There were some interesting comments in the last round of SPARC-bashing in the linked article. I would just like to correct some statements by Matt in that discussion that:
1. Memory bandwidth does not make up for memory latency -- idle cycles are lost regardless of whether memory serves gigabytes or terabytes per second. Database queries are rarely larger than a few kilobytes, but the latency prevents that data from reaching the CPU quickly. If you have a few cores and all have to wait on a random query, they will stall. A Niagara will stall too, but instead of 8 or 16 threads stalling, you get 64 threads. Small cache has nothing to do with it because with the speed of a single thread (assuming all threads stall and are switched), the memory latency can be treated as one cycle.
Oh, and the cache of the T2 was enlarged compared to T1 only because you need to retain more data for more threads. That's quite elementary. If Matt's argument for more cache held any water, Sun's microarchitects would have to increase the cache more than two times keeping with the 2x increase in the number of handled threads, and they have increased cache by a measly 33%, from 3 to 4 MB.
By the way, as for the bandwidth, a T2/T2+ chip has four DDR2 controllers on-die.
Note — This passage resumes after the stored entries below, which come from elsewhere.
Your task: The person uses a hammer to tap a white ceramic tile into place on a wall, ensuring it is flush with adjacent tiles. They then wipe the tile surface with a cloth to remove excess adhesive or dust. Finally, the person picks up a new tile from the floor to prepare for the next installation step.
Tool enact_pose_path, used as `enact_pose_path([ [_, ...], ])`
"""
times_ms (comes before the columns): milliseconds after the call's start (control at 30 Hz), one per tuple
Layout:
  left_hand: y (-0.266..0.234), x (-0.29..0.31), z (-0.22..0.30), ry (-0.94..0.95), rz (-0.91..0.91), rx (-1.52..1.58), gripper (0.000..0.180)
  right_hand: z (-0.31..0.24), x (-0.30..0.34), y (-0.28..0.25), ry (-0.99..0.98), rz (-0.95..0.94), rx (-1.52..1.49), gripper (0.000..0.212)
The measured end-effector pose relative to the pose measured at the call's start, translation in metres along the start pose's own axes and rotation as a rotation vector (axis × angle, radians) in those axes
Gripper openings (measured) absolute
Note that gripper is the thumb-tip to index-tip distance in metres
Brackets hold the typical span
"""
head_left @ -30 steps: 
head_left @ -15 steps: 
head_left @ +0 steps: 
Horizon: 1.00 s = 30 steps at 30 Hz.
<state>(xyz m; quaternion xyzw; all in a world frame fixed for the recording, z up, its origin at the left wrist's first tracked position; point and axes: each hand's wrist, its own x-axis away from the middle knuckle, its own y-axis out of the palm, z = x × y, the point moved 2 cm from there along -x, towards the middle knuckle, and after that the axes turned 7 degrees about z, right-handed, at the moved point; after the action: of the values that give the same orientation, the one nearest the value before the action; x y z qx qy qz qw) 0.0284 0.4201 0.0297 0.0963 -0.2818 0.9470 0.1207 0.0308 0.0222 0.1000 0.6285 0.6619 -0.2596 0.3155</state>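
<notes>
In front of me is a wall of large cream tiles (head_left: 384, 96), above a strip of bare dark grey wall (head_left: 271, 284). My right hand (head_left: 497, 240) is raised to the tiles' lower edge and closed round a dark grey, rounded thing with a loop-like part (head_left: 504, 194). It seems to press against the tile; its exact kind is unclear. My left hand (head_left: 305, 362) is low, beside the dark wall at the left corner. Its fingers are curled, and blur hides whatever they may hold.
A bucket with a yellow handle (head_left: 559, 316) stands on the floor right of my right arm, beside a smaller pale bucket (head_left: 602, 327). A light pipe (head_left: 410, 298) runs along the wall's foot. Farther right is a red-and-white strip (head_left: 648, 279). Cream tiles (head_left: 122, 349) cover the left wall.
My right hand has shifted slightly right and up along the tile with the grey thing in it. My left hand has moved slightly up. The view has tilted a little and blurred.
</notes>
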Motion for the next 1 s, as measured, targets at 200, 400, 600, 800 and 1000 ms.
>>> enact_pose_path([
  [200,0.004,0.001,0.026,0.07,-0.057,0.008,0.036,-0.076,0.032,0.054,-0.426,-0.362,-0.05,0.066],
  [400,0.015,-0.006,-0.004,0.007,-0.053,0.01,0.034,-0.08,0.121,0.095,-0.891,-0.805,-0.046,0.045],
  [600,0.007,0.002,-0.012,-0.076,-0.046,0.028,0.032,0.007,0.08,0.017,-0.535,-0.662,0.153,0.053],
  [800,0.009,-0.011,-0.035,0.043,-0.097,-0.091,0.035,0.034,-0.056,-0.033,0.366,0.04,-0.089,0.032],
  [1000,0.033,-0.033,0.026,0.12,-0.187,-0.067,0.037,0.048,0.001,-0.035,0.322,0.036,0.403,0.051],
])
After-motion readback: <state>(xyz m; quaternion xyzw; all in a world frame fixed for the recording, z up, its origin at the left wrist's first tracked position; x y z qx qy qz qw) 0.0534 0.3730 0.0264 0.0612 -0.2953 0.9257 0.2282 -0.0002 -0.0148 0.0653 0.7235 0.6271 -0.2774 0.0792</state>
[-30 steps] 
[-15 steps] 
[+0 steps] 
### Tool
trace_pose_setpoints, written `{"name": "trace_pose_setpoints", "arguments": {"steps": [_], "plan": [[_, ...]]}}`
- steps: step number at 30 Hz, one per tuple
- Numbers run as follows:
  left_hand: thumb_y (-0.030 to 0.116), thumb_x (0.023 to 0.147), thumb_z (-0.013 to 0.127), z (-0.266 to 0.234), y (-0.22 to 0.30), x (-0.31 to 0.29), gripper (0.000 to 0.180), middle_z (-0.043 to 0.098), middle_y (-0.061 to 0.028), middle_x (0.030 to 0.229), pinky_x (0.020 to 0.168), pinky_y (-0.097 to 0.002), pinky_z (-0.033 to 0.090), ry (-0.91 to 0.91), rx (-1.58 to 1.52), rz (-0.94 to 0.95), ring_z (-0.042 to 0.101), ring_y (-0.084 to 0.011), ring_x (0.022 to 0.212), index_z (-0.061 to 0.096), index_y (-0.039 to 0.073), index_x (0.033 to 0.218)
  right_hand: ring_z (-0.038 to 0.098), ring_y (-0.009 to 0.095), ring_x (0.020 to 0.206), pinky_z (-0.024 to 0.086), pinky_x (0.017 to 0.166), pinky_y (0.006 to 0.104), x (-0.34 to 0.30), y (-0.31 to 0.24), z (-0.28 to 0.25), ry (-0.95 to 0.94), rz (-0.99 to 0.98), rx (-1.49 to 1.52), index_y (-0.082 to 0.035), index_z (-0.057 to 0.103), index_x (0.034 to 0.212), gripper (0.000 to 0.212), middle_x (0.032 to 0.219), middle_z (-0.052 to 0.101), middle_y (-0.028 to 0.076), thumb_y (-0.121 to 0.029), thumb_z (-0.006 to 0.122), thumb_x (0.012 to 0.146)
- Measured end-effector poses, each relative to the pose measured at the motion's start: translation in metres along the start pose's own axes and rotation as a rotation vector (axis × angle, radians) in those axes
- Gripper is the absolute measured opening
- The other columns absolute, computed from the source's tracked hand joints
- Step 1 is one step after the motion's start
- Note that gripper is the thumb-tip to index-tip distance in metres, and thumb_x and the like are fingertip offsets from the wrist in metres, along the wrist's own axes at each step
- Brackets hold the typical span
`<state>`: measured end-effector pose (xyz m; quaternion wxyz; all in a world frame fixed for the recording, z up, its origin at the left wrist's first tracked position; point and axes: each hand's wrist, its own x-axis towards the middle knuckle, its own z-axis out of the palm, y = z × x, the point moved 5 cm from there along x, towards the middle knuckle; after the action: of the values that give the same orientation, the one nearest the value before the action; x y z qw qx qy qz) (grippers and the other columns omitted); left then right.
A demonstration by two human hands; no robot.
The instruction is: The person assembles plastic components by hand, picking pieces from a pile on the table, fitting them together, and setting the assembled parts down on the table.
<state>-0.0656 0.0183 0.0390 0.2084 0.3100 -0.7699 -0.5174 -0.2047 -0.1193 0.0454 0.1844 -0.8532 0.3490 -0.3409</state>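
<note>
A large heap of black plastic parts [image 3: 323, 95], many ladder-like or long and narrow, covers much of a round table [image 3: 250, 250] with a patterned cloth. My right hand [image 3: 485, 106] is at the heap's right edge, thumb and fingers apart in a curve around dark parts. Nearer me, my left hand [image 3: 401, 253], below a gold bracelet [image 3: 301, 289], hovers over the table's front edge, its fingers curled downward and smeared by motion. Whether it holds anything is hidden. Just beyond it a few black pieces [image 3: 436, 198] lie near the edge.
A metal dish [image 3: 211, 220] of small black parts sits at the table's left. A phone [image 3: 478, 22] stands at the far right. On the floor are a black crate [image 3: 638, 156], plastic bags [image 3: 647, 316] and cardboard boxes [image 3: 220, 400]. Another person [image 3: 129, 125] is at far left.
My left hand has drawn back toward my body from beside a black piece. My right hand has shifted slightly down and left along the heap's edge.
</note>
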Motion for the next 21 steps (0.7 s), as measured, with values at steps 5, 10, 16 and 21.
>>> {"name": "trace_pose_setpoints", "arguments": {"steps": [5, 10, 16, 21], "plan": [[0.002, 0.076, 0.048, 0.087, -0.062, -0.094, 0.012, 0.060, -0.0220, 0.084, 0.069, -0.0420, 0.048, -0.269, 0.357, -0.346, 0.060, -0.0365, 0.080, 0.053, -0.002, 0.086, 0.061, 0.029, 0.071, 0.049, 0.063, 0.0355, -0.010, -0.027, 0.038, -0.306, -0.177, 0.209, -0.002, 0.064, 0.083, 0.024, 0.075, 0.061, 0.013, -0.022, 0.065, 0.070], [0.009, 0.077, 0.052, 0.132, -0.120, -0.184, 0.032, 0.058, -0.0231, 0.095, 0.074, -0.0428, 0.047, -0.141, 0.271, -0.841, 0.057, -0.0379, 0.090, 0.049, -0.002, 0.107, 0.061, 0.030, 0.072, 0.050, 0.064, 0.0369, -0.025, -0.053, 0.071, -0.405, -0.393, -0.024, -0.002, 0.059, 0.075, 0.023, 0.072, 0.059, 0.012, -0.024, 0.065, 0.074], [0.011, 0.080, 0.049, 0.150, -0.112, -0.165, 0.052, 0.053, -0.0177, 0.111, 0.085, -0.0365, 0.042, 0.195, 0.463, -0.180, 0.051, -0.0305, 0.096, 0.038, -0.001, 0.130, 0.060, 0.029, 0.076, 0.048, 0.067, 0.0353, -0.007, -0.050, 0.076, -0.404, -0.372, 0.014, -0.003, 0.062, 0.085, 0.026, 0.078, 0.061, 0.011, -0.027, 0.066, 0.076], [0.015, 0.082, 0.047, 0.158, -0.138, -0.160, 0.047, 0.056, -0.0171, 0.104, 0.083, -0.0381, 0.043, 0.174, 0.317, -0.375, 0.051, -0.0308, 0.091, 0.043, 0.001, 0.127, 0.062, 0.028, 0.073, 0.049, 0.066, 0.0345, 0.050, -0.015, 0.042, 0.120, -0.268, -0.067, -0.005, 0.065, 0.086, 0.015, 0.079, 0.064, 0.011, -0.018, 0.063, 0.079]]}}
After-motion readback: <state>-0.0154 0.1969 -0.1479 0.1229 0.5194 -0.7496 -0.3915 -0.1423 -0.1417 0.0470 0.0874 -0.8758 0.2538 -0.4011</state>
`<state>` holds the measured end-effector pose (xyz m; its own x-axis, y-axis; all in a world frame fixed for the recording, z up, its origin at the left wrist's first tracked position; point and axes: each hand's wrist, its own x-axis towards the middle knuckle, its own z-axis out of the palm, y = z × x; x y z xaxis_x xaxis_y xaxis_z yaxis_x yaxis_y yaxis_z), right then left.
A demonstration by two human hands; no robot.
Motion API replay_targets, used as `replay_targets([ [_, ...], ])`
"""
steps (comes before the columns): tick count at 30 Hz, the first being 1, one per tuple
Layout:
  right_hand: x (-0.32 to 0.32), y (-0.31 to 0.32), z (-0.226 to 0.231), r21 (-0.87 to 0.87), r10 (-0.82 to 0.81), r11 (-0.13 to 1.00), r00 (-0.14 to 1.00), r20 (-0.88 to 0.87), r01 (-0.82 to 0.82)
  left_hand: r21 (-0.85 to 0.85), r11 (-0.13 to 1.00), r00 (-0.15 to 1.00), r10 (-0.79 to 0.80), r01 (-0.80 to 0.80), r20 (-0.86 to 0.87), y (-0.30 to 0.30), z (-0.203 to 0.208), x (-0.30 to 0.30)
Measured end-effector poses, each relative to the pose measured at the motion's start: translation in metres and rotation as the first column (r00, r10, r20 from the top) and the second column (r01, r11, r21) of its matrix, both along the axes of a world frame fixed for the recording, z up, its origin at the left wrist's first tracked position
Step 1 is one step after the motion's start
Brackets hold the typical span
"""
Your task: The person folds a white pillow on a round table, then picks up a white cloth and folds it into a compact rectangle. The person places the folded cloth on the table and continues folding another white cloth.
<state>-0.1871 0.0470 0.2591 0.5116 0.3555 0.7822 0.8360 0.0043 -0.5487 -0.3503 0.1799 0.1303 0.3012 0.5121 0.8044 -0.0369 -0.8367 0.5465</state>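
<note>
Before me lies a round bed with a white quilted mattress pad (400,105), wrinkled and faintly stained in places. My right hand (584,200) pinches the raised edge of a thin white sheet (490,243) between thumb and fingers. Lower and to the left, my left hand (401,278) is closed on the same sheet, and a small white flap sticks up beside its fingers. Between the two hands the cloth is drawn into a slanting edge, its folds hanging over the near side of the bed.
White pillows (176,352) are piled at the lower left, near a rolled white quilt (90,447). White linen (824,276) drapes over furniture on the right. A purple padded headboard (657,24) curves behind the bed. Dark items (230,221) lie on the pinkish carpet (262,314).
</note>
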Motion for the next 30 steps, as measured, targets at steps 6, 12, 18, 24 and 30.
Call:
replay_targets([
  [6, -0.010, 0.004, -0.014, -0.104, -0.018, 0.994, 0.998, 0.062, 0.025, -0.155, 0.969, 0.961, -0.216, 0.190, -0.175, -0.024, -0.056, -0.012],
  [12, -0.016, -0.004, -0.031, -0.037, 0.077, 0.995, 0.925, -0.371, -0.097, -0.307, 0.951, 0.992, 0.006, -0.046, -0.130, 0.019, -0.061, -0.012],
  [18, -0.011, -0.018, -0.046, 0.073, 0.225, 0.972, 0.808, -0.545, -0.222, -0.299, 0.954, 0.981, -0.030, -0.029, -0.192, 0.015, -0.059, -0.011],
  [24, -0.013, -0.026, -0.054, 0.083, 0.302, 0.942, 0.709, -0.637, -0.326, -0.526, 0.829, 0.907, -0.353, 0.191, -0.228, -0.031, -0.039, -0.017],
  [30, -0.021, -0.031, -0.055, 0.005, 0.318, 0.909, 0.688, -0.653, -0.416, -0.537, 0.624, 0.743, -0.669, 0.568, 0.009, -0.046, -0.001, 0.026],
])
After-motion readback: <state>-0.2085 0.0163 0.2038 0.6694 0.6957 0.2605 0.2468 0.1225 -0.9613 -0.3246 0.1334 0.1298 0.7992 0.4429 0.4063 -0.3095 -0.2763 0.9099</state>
That gives more bandwidth than two or three DDR2 controllers and only 33% less than three DDR3 controllers on-die, so the Niagara chips are definitely not starved for memory bandwidth.
2. DDR3 memory might not be faster than DDR2 memory in some workloads. DDR3 memory might have a cycle latency (CL) of 7 or 9 cycles, whereas typical DDR2 memory has CL of 4 or 5. A DDR2-800-CL4 is always faster for small random queries than DDR3-1600-CL9, even though it has far less bandwidth.
3. If your thread stalls, it doesn't matter if you have a 64 MB cache or 64 KB cache. The CPU does not work on large sets anyway -- 2 or 3 64 bit data at the most per one cycle, with 64 bit instructions adds up to 256 bits or 32 bytes. Some SIMD commands will take more data, and some data may be larger and working on it may be spread across multiple cycles, but a small cache is never a hindrance if the CPU waits on memory. If a random database access comes, a CPU will not have the data cached (by definition of random data). If the CPU waits, say, 50 nanoseconds for the data, it can either idle (as most CPUs do) or switch to a different thread (as Niagara, Nehalem and some NetBurst chips do). Nehalem and NetBurst cannot switch more than once, but Niagara can then switch a 14 times more and when the data arrives, it can switch to the requesting thread at an instance or cache it and wait for the thread. After that random data is processed, it doesn't need to be kept in cache, anyway.
4. As for the Rock. While it's sad that Sun will not be releasing that CPU, they did not revise their roadmap as much as it has been suggested. The Rock was to stay on the market only for two or three years (which is ludicruously short for an enterprise CPU) and all improvements introduced by Rock were to be incorporated in the new VT core of all future Sun CPUs rather than keeping Rock as a separate family.
To the best of my understanding, Sun has agreed with Fujitsu to not duplicate effort, leaving the general-purpose Sparcs to Fujitsu as their SPARC64 line.